Several years ago my friend and marketing guru, Seth Godin wrote a book about web design entitled The Big Red Fez.* In it, he makes a strong case for clear calls to action on website landing pages.

He described the design challenge in this manner: if you were going to train a circus monkey wearing a big red fez to climb a tall ladder and jump into a vat of green jello, you'd have to bribe him with a banana. First you'd place a banana on the first step of the ladder, then the next step, then the next step until he'd have to jump into the vat for the final banana. The key is to make it clear to the monkey where the bananas are. Makes sense, right?

Unfortunately, many career portal designers hide the banana. They jam pack the career recruitment page with dense information about the company or present a dizzying number of outbound links that veer away from the talent site's main goal: capture the information of new job candidates. As an employer, you do yourself (and the prospective employee) a disservice by not helping to create a DIRECTED experience.

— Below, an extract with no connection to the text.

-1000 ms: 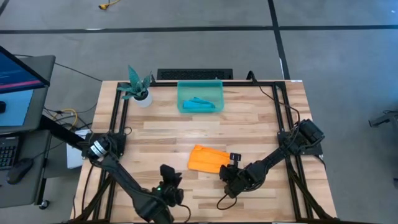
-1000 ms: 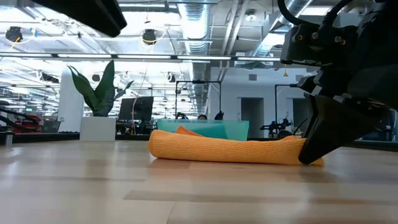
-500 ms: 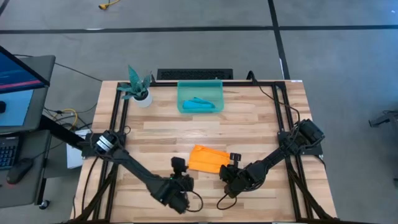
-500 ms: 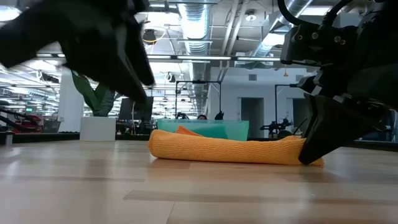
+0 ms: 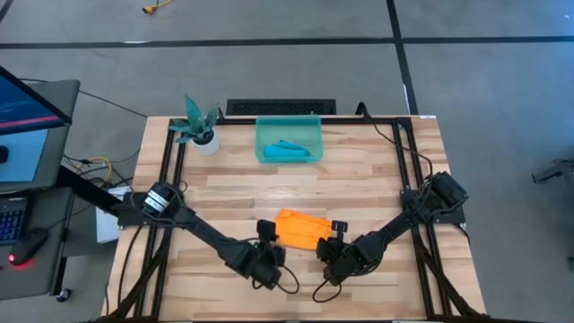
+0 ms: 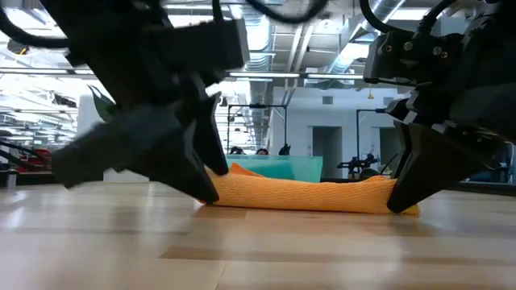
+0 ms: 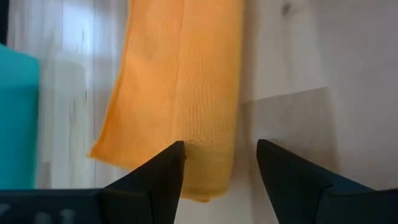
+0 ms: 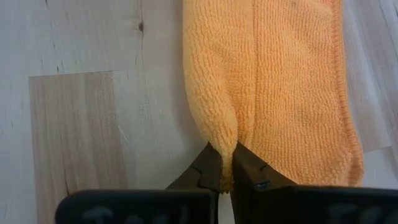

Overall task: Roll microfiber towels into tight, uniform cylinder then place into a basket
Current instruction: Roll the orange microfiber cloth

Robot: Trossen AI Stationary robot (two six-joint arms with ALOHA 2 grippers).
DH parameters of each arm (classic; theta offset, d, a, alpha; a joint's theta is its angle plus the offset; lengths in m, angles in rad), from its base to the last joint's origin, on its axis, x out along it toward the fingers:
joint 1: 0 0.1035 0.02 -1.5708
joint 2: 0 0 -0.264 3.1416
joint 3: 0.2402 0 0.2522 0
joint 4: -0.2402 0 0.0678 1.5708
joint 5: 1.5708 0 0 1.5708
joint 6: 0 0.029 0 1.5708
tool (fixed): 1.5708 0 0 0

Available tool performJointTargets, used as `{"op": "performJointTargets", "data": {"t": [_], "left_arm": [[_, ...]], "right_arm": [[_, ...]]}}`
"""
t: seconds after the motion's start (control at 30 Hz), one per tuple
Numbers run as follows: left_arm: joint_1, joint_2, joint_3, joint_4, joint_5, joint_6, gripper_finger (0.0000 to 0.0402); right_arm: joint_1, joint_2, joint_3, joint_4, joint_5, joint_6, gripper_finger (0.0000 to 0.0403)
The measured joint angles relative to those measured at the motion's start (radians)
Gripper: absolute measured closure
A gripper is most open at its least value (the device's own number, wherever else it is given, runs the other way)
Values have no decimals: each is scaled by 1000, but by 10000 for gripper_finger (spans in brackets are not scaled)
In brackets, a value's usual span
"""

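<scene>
Taking the orange towel (image 5: 301, 229) as my reference, it lies partly rolled on the tabletop (image 5: 359, 179), near the front edge, well apart from the basket (image 5: 289, 139) at the back. The teal towel (image 5: 287, 149) already sits rolled inside that basket.

Left of the orange towel, my left claw (image 7: 219, 163) is open, fingers straddling the near corner of the roll at its left end, not yet closed on it. In the low view it sits at tabletop level, touching or just beside the cloth; I cannot tell which.

Right of the orange towel, my right claw (image 8: 227, 171) is closed, pinching the roll's fold at the right end.

Judgement: the step in hand is gripping both ends to continue the roll. To do it well, I should close the left claw on the same layer the right one holds, keep both ends level, and turn them together so the cylinder stays tight and does not cone.
</scene>
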Motion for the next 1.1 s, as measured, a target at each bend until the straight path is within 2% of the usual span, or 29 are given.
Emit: {"op": "performJointTargets", "data": {"t": [0.2,0.5,0.63,0.9,1.1], "left_arm": [[44,-8,-59,70,27,-3,205],[69,-7,-64,68,42,-50,215],[71,-6,-64,66,92,-51,256],[73,-4,-35,19,206,-66,389],[72,3,52,-113,286,-101,381]], "right_arm": [[0,0,0,1,0,0,374],[0,0,0,1,0,0,371],[8,0,0,2,0,-1,375],[35,2,3,6,9,-9,373],[38,5,57,20,-98,-44,378]]}}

Rackspace does a good job of putting the "call to action" front and center on their career page. Within 10 nanoseconds it's clear that you, the visitor, should click on the big honkin', red button that says "JOIN NOW." I'll bet they have a pretty high click through rate because the banana is so well placed.

How well does your career page stack up against Rackspace's? Are you hiding the banana?

*if you look closely, you'll note that the book is dedicated to me. I've been helping Seth out with his online branding since the 90s.